In 1979, Bishop Malooly officiated Mrs. Arrabal’s wedding to her husband, Pedro, at St. Mark, Catonsville. He then baptized three of their four children. On June 20, the bishop witnessed the wedding of the Arrabals’ daughter, JoAnna Robbins, to her husband, Dave, at Church of the Resurrection in Ellicott City.
“He has been a wonderful friend to our family and to my children, and it was just so special for us to have that connection,” said Mrs. Arrabal, a parishioner of Church of the Resurrection. “He’s such a good and holy person – such a good role model.”
In his heyday as a parish priest, Bishop Malooly said he would officiate some 60 weddings annually.
Today, he still gets plenty of wedding requests, often for the next generation of couples.

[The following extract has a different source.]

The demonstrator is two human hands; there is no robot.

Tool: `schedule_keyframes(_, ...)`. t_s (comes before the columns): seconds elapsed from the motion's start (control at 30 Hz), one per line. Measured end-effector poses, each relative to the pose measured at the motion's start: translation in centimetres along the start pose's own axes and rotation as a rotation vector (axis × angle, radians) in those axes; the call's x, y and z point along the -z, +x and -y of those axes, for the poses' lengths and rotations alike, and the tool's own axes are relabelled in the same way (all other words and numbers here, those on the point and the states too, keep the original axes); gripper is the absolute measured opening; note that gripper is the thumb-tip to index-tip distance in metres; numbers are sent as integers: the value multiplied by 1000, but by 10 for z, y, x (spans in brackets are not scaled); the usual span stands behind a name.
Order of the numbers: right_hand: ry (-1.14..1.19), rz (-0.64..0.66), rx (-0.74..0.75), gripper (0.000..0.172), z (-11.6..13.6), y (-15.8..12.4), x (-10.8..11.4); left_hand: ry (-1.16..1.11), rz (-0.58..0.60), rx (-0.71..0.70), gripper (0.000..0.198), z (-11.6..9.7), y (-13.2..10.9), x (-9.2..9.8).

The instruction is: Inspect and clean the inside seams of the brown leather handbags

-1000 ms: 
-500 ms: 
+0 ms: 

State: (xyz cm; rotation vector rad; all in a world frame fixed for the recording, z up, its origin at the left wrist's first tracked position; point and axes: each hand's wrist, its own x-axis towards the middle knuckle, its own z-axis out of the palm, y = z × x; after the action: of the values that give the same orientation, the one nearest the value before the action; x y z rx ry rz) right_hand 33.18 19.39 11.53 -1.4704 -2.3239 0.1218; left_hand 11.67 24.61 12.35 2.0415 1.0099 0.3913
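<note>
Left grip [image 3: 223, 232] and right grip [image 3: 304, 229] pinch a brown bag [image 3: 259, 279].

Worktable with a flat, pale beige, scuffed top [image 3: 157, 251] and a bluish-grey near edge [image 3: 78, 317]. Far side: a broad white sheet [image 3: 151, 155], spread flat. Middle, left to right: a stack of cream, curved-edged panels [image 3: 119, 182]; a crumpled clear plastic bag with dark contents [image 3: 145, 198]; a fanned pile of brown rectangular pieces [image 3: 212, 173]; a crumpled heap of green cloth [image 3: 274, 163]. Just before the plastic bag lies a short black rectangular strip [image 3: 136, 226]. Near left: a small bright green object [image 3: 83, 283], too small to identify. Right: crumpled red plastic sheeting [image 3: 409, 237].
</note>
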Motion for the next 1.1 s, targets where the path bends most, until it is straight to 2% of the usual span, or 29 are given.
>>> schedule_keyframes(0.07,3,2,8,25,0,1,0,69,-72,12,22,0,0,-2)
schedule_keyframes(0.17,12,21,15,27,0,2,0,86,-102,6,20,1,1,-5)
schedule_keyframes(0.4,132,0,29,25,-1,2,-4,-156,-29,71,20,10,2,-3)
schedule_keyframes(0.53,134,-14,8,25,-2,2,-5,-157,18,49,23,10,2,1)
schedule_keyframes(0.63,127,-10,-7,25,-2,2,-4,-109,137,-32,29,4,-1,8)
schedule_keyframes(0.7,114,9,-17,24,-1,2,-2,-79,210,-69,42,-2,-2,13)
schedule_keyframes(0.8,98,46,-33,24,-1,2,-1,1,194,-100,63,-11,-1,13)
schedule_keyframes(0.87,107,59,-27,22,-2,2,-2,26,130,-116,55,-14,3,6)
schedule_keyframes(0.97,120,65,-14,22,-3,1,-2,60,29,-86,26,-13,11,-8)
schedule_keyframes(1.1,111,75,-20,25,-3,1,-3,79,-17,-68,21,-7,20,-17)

“It’s the children of couples I married in the ’70s, but it’s hard to do it because of the confirmation schedules,” said Bishop Malooly.
He will witness his niece Meghan’s wedding in September at Immaculate Conception in Towson, and he typically officiates five weddings a year now.
On Aug. 26, 2001, he witnessed the wedding of Amy (Buck) Donahue, a former staff photographer for The Catholic Review, and her husband, Chris, at Our Lady of the Angels in Catonsville.
“I don’t have many Catholics in my immediate family on my dad’s side,” said Mrs. Donahue, an Immaculate Conception, Towson, parishioner and mother of three. “He really explained the significance of marriage and the beauty of getting married in the church. He talked about the significance of the ring. He had such a peaceful mannerism about him.”
She said the bishop is a friend of her parents and that she knew, admired and trusted him.
“It was neat for me because I was working at the Review at the time,” she said.
When Mrs. Robbins became engaged, she said the very first thing she did was make sure Bishop Malooly could witness her wedding.
“Some people have a place they have to have, but for me, (having Bishop Malooly) was always extremely important,” she said. “He married my parents, and he’s always been so involved in all of our lives.”
She chuckled as she recalled how when she was younger and “Father Fran” would come to dinner, she and her siblings would play their musical instruments for the priest.
“He would always tell us what a great job we did,” recalled the 26-year-old. “He’s down-to-earth and approachable. He never was intimidating. He’s just himself – very kind.”